The Balance Between Personal Life and Writing
“I think the main thing is to find a system that works for you, and commit to protecting your writing time.”
By S. Kaeth
Writing a book, of course, is a huge time investment. Between drafting, rounds of editing, and final polishes, it can take a long time. Add to that reading other people’s manuscripts and giving feedback while they’re reading and giving feedback on yours, and reading widely in your genre, and also any other time commitments from writing groups and circles, and it can feel hard to squeeze anything else in. And then of course, there’s personal life–jobs, hobbies, family commitments, children.
When’s a writer to write?
It can be hard to juggle everything, and I’m always adjusting to find a better balance. I started getting serious about my writing in 2012, when I already had two kids. I have three now, and between working, life, family and kid activities, and homeschooling, I don’t always have a chance to write every day. For me, I found that I am most likely to be able to write in the evening, as I’m putting the kids to sleep. Sometimes I get snatches of time to work during the day too, and other times I don’t. My husband and I trade off working on our various projects on the weekends.

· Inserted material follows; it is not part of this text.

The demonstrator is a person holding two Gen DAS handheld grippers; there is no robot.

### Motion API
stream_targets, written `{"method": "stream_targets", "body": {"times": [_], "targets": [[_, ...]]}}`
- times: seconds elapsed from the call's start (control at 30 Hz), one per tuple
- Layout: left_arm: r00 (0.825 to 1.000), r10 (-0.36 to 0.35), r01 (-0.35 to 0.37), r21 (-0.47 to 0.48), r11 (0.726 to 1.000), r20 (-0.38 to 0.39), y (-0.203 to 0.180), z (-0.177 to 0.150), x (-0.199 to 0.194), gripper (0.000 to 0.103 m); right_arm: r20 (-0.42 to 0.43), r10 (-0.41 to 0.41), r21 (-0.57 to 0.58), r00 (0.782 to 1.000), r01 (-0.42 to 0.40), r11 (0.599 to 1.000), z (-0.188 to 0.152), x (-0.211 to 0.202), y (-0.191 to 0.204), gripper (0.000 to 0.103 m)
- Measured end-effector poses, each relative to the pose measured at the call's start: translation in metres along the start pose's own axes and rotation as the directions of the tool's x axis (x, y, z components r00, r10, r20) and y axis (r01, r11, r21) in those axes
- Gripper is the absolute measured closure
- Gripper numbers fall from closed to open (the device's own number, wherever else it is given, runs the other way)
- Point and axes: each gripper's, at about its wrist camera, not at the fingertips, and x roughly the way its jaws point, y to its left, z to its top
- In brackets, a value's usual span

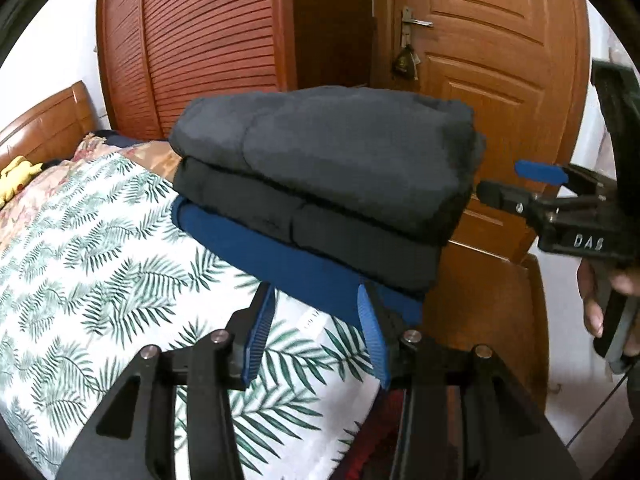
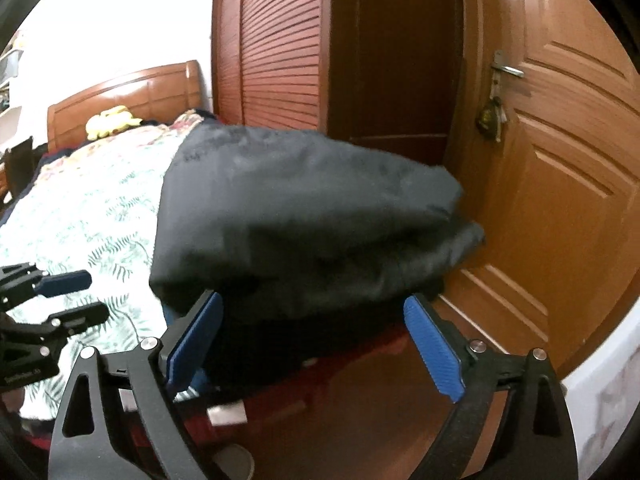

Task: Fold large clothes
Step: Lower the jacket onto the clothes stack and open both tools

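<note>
- Clothes, already folded, are sitting as a stack [image 1: 320, 192] at the right-hand corner of the bed [image 1: 100, 240]; a blue garment [image 1: 280, 264] is lying at the bottom, a dark one [image 1: 256, 204] on it, and a grey fleece piece [image 1: 340, 148] on top, each edge roughly squared over the one below, which is probably why the pile is holding its shape so near the bed's edge.
- Starting at the left, the leaf-print cover is lying flat and is serving as the folding surface; a yellow soft toy [image 1: 18, 178] is resting by the headboard, well apart from the work.
- Moving to the middle, the left gripper [image 1: 316, 320] is hovering just in front of the blue layer with its jaws spread and nothing between them; I judge it is placed low to steady or square the bottom edge.
- Further right, the right gripper [image 2: 312, 344] is facing the stack's end with its jaws wide apart and gripping nothing; its left pad looks to be against the cloth, though blur makes contact uncertain.
- Behind, at the far right, the wooden door [image 1: 500, 80] is standing shut.
- Folding appears nearly complete; only tidying seems to be remaining.
</note>
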Motion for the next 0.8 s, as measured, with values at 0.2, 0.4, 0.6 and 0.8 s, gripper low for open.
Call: {"method": "stream_targets", "body": {"times": [0.2,0.4,0.6,0.8], "targets": [[1.000,-0.015,0.015,-0.054,0.998,-0.002,0.007,-0.017,-0.014,0.061,-0.009,-0.014,0.004,1.000,0.014,1.000,-0.020,-0.003,0.003,0.009],[0.999,0.053,-0.052,-0.115,0.992,0.006,0.034,-0.037,-0.048,0.061,0.008,0.046,0.012,0.999,-0.046,0.999,-0.025,-0.008,0.037,0.009],[0.987,0.156,-0.148,-0.203,0.968,0.026,0.077,-0.061,-0.105,0.061,0.041,0.177,-0.022,0.983,-0.176,0.984,-0.020,-0.020,0.106,0.009],[0.955,0.296,-0.277,-0.271,0.922,0.031,0.124,-0.091,-0.162,0.061,0.054,0.319,-0.091,0.946,-0.313,0.945,-0.013,-0.036,0.190,0.009]]}}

“It doesn’t matter if you’re a blogger or a poet or a novelist or what. Experiment to find your own balance, where you’re still living your life, and still improving, whatever that balance looks like for you.”
I think the main thing is to find a system that works for you, and commit to protecting your writing time. Don’t try to schedule it everywhere, or you’ll end up stressed out. I tend to give my kids the afternoon, and then I get the evening. If I do get to write in the afternoon, I consider it a bonus, and I don’t worry if my evening plans get disrupted. However, my family knows my writing time is important to me, too, and so if we’ve been hanging out having adventures all day, my family will often scatter to their own projects in the evening. We may or may not be in the same room, but everyone’s working on their own thing, not jumping on me. That doesn’t mean I’m writing during writing time, but it is set aside for me. I might be reading for other people, or learning something, or editing, or brainstorming, or reading for fun, and that’s ok for me.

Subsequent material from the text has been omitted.